Eine Filmkritik von Joachim Kurz

Aus dem Leben einer Kuh

Die britische Regisseurin Andrea Arnold gehört unzweifelhaft zu jenen Filmemacherinnen, die — spätestens seit ihrem letzten Spielfilm „American Honey“ untrennbar mit dem Filmfestivals in Cannes verbunden sind. Und so verwundert es nicht, dass sie in diesem Jahr den Juryvorsitz in der Reihe Un Certain Regard innehat. Noch schöner aber ist, dass gleichzeitig auch ihr neuestes Werk „Cow“ in Cannes zu sehen ist, und zwar in der neu geschaffenen Reihe Cannes Premières

Natürlich erinnert Cow von der Grundprämisse her an Victor Konchalovskys Film Gunda, der demnächst in den deutschen Kinos startet — mit der Ausnahme vielleicht, dass es hier eben nicht um ein Schwein, sondern um eine Kuh geht.
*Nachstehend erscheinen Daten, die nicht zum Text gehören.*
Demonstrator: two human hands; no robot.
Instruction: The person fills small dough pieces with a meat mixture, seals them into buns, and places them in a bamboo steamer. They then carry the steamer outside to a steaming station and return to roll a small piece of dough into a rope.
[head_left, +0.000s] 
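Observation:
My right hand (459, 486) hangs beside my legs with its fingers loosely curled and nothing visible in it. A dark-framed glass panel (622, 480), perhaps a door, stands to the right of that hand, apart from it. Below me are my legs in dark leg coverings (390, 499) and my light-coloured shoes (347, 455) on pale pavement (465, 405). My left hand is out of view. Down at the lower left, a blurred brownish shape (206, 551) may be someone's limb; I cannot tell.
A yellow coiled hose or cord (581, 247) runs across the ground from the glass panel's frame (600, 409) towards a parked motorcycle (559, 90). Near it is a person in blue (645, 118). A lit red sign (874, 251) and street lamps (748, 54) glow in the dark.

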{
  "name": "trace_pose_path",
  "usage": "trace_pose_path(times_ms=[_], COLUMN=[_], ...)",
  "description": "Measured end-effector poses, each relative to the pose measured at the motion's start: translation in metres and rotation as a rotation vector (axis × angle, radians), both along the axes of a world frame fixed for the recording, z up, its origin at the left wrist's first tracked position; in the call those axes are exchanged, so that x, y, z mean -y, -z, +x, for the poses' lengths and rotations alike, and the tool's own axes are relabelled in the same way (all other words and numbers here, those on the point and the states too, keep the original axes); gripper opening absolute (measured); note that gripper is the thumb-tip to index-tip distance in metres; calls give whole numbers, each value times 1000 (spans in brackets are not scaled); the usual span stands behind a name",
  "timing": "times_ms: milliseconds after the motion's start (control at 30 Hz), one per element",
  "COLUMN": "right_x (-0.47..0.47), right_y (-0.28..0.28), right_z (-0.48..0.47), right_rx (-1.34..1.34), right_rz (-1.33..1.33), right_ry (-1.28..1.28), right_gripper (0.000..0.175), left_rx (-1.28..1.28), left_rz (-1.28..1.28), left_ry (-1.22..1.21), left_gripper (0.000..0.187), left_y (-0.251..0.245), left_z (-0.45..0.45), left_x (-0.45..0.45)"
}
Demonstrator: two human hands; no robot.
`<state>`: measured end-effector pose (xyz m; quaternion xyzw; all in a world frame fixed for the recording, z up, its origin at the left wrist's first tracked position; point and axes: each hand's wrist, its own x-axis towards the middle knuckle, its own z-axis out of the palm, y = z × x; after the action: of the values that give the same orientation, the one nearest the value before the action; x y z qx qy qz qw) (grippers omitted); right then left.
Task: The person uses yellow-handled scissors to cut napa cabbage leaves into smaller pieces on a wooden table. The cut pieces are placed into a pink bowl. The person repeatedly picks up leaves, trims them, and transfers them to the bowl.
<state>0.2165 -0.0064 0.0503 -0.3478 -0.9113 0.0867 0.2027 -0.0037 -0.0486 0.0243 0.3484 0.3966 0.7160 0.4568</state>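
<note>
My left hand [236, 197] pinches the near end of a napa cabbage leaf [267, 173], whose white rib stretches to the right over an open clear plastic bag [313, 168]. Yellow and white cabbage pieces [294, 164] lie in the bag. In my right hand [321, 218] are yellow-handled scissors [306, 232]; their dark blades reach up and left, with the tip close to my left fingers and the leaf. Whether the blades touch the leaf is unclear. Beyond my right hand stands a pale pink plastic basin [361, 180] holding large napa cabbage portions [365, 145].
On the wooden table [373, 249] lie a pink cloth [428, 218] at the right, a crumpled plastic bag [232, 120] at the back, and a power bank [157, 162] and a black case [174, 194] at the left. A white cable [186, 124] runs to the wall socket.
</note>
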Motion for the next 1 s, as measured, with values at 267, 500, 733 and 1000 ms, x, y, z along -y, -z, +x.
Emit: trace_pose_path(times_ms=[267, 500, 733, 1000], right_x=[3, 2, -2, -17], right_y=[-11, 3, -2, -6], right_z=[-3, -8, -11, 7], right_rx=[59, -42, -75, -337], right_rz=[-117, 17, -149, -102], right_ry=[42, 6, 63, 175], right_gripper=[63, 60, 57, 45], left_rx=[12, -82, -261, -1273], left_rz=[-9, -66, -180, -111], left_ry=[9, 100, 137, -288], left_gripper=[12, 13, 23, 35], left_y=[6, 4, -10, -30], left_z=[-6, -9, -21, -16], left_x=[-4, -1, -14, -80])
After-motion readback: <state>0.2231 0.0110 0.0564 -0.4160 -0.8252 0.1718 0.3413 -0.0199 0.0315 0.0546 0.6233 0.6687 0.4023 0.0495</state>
Und doch ist Andrea Arnolds Ansatz ein anderer, direkterer, näherer. Sie zeigt die tägliche Routine der Kuh Luna fast ausschließlich aus der Perspektive und in Augenhöhe des Tieres und das teilweise so nah, dass an einigen Stellen der — Verzeihung — Kuhhintern gegen die Kamera bzw. das Mikro kracht, was zu einem vernehmlichem Rumsen auf der Tonspur führt. Direct Cinema also im sehr eigentlichen Sinne. 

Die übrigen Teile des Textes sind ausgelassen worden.